*Work request*. When you reach the line containing "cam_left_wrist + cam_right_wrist", stop after it; until then, copy each line of the listing exactly, starting with the first.

*Source data*.
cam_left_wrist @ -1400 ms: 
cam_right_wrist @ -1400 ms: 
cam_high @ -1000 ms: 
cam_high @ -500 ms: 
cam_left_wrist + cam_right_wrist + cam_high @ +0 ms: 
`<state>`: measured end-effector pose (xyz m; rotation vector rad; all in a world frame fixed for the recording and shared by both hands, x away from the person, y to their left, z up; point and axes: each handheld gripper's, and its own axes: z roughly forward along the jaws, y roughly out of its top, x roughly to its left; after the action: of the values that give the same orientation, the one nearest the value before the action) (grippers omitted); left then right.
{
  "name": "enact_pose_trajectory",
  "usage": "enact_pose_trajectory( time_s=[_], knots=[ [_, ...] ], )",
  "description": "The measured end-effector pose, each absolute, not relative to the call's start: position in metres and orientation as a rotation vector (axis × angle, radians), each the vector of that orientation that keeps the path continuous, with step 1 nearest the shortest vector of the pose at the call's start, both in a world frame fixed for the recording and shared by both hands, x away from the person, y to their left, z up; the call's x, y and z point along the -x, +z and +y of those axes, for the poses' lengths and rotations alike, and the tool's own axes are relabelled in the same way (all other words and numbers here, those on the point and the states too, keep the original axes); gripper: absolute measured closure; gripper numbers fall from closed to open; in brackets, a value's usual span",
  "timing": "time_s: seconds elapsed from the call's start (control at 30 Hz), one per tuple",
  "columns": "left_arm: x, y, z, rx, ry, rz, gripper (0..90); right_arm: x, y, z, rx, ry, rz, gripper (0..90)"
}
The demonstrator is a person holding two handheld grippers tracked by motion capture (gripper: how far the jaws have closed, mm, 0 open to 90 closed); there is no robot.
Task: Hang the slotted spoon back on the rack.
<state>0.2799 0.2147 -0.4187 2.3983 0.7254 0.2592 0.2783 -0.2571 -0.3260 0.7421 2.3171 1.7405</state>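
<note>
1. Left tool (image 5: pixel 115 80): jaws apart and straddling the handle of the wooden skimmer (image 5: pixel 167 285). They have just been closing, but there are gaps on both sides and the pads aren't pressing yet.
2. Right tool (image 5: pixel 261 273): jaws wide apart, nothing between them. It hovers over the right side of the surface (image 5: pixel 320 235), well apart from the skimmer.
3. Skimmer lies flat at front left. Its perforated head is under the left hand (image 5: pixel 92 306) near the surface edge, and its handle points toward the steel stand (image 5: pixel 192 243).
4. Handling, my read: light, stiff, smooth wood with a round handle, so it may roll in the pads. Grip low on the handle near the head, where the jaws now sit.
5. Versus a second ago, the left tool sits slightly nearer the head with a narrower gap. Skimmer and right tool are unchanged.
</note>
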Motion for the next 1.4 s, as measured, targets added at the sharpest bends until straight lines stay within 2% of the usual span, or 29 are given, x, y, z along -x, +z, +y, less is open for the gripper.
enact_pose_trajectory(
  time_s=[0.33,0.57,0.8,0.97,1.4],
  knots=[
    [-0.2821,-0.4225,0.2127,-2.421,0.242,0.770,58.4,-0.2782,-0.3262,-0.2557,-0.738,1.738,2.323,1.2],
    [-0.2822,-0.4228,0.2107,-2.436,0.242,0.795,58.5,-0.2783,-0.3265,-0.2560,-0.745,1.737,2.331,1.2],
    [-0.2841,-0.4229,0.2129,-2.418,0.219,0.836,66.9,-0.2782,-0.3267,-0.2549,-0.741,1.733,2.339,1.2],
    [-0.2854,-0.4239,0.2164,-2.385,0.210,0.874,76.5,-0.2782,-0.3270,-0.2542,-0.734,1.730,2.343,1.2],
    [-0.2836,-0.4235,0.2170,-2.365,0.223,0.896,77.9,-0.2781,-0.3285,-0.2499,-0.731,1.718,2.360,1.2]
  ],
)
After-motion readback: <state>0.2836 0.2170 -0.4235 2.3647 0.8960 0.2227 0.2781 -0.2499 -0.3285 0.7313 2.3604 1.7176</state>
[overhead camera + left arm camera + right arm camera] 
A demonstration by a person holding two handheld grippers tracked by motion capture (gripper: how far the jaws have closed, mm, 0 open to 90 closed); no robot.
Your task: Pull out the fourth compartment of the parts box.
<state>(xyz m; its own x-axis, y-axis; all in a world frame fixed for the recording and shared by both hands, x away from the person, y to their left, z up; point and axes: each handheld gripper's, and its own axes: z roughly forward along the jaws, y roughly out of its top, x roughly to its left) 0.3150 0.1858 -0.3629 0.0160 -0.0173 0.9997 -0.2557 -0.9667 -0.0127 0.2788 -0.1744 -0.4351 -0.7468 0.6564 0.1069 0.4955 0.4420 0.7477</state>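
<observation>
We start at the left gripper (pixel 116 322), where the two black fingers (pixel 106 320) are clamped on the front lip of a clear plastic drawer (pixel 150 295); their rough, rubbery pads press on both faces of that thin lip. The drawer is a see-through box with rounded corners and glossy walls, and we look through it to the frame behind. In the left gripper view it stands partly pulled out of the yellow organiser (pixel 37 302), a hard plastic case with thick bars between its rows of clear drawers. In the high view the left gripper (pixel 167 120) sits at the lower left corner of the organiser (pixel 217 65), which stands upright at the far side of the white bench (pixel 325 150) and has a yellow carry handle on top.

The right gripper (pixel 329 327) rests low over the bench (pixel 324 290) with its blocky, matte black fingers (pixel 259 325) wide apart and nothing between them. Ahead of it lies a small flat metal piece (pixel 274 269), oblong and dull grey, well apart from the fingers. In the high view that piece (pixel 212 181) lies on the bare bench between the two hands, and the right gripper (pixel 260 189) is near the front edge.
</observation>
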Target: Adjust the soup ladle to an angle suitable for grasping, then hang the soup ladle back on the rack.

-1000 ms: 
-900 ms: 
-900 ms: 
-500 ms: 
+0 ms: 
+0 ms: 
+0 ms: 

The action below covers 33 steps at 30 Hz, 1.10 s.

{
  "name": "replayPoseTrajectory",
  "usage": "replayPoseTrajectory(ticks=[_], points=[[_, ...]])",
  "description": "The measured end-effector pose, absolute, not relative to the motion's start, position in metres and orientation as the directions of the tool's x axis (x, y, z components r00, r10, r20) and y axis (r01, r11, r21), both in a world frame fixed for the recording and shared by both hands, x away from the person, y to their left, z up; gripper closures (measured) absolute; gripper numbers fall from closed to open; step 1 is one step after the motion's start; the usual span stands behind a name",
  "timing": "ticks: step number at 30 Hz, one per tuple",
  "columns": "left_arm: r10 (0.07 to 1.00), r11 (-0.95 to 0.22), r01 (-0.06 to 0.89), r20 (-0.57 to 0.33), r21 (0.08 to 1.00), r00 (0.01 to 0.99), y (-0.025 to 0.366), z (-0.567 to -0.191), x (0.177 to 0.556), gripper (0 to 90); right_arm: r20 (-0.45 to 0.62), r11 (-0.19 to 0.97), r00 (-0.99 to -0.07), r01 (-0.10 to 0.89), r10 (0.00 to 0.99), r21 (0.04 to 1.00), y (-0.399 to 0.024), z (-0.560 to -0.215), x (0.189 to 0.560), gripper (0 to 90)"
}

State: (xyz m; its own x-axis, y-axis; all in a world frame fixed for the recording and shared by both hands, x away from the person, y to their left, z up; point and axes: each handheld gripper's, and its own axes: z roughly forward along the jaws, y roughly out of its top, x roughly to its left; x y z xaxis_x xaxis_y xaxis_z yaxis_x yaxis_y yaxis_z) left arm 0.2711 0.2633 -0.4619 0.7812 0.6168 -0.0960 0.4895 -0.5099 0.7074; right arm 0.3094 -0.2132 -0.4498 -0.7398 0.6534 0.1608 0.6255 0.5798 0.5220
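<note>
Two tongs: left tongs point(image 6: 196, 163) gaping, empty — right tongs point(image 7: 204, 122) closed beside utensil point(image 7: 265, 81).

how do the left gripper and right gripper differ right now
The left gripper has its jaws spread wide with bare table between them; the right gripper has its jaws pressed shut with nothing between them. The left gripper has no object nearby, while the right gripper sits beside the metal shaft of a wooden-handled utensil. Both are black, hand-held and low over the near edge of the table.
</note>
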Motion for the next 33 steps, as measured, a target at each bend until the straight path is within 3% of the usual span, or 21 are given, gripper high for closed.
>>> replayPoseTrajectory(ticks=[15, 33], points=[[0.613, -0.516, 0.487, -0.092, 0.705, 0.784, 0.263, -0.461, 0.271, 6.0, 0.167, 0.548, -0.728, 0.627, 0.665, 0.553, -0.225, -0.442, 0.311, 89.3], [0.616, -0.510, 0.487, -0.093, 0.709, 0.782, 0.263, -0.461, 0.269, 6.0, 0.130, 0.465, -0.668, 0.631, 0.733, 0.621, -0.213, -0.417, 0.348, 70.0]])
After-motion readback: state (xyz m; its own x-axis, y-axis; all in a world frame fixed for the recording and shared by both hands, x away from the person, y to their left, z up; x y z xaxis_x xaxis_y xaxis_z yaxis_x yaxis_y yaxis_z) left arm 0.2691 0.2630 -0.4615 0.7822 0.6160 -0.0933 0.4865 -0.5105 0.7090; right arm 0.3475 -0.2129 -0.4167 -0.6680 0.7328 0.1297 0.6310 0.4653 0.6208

*Answer to the exercise*.
cam_left_wrist @ -1400 ms: 
cam_right_wrist @ -1400 ms: 
cam_high @ -1000 ms: 
cam_high @ -500 ms: 
cam_left_wrist + cam_right_wrist + cam_high @ +0 ms: 

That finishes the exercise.